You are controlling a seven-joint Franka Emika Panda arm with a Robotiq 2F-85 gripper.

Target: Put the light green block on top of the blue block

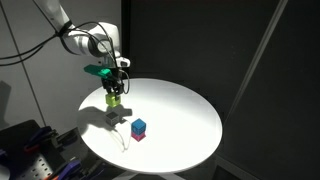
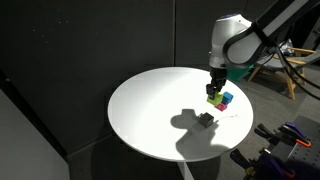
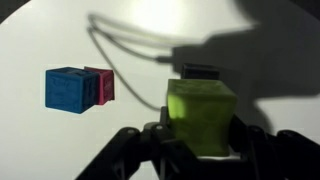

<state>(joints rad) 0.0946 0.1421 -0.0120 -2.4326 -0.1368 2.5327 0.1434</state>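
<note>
My gripper [image 1: 115, 95] is shut on the light green block [image 3: 200, 115] and holds it above the round white table [image 1: 180, 110]. The block also shows in both exterior views [image 1: 115, 99] [image 2: 214, 97]. The blue block [image 3: 66, 89] sits on the table to the left of the held block in the wrist view, with a pink block [image 3: 101, 85] touching its side. In an exterior view the blue block [image 1: 139, 126] stands nearer the table's front, apart from the gripper. It also shows beside the gripper in an exterior view [image 2: 227, 99].
A small dark object [image 2: 206, 120] lies on the table below the gripper's shadow. Thin cables [image 3: 130, 52] trail across the white top. Dark curtains stand behind the table. Equipment [image 1: 30, 150] sits beside the table's edge.
</note>
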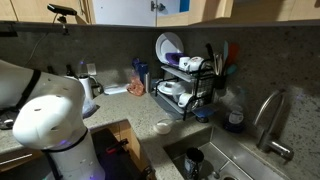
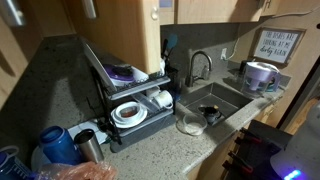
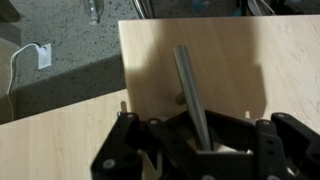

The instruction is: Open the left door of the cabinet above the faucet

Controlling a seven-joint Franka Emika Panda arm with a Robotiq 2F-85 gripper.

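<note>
Kitchen counter scene. Far to the left of the faucet (image 1: 270, 122), the robot's white arm (image 1: 45, 125) bulks low in the frame. Between arm and faucet stands a dish rack (image 1: 185, 85) holding plates. Directly above the faucet, along the top edge, runs the cabinet (image 1: 250, 7), in light tan wood.

In the wrist view, the left door (image 3: 250, 55) fills the frame. Its steel bar handle (image 3: 187, 85) runs down into the black gripper (image 3: 205, 148). The claw is clenched at the handle, probably because a pull there swings the door. Whether the bar is pinched or only hooked is unclear. The door seems slightly proud of the neighbouring panel (image 3: 50, 140), so opening looks barely begun.
</note>
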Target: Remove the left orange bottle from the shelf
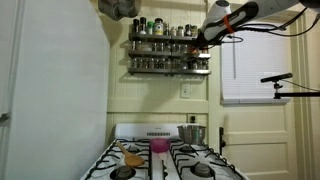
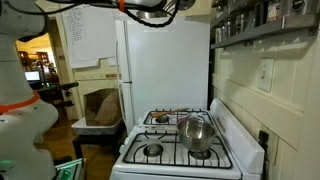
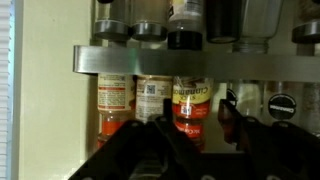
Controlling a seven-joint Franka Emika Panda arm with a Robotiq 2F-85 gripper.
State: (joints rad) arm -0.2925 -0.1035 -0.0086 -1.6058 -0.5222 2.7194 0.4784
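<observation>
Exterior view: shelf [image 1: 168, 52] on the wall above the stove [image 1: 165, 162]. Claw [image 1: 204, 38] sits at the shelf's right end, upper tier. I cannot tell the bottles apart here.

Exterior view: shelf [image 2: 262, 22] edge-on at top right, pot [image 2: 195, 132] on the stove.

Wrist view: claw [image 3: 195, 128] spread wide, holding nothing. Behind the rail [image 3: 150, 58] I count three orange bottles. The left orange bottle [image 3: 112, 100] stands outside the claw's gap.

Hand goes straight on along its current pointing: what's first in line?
Likely the orange bottle on the shelf, framed between the open hand's fingers; depth is unclear in the wrist view.
</observation>
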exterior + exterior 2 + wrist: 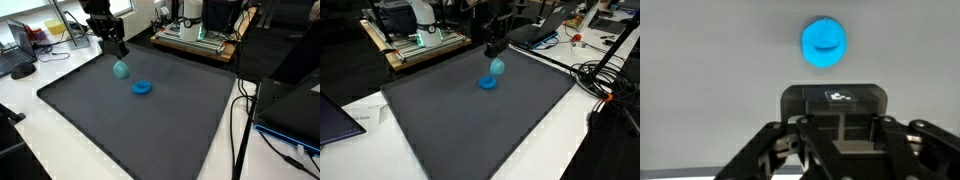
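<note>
Right beside the blue disc [142, 88], on the dark mat [180, 130], stands the teal egg-shaped piece [121, 69], and the end effector [120, 53] is right on top of it! The fingers come down at a slant, drawn in about halfway and pinching the piece's upper end.

Look at the shape. The piece is taller than it is wide, with its long axis close to upright, its narrow end up in the fingers and its round belly down toward the mat. Whether that belly touches the mat or hangs just clear, I cannot tell.

In an exterior view a sliver of mat shows between piece and disc. In an exterior view from another angle, the teal egg-shaped piece [497, 67] sits almost against the blue disc [488, 83].

Over to the wrist view: the blue disc [824, 43] is seen from straight above, a full circle with a darker curved mark on its face, which the exterior views never show. I cannot pick out the teal piece there. Dark finger links fill the bottom edge, and next to the disc lies a dark rounded panel [835, 100] with a small white mark; what it is, I cannot say.

Only the exterior views show the white counter [30, 140] around the mat and a green-lit machine [420, 38] well away from the disc.
</note>
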You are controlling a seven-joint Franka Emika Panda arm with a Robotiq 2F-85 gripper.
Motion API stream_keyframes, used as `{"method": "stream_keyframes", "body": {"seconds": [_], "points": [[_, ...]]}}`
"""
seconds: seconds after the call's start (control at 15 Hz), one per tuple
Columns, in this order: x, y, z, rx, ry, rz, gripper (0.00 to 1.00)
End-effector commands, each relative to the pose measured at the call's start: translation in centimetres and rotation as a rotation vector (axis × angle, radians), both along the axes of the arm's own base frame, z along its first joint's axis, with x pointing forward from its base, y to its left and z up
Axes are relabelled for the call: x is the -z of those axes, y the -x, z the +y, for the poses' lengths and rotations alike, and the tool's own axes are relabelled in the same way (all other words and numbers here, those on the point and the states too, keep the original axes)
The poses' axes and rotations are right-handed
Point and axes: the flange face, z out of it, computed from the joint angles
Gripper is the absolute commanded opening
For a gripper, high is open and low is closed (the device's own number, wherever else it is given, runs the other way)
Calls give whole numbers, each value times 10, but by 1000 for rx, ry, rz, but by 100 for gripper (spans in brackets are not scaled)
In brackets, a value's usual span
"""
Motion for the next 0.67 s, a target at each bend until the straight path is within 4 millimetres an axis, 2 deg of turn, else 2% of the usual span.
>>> {"method": "stream_keyframes", "body": {"seconds": [0.0, 0.27, 0.4, 0.47, 0.6], "points": [[-15, -4, 29, 43, 105, -28, 22], [-17, -9, 66, 91, 234, -56, 22], [-15, -7, 86, 51, 242, -51, 22], [-12, -4, 76, 61, 213, -50, 47], [-10, -4, 88, 45, 217, -49, 47]]}}
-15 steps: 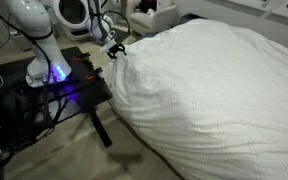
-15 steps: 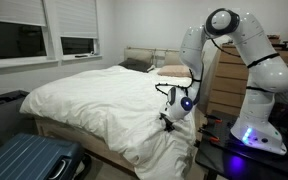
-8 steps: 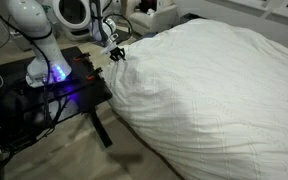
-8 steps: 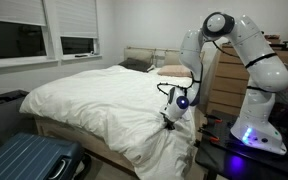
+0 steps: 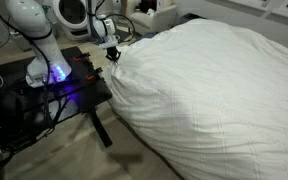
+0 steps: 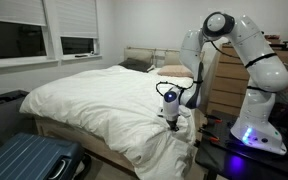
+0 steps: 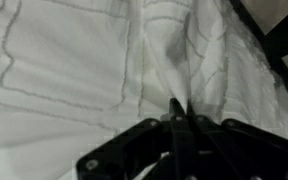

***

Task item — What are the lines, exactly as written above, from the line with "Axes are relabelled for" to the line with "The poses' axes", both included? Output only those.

Exercise answer —
Axes are relabelled for the call: x is the -z of those axes, y the -x, z the +y, for the poses' lengths and rotations alike, and the tool's own axes are relabelled in the same way (all other words and numbers here, those on the point and the states too, keep the original axes)
The poses' axes and rotations are right-handed

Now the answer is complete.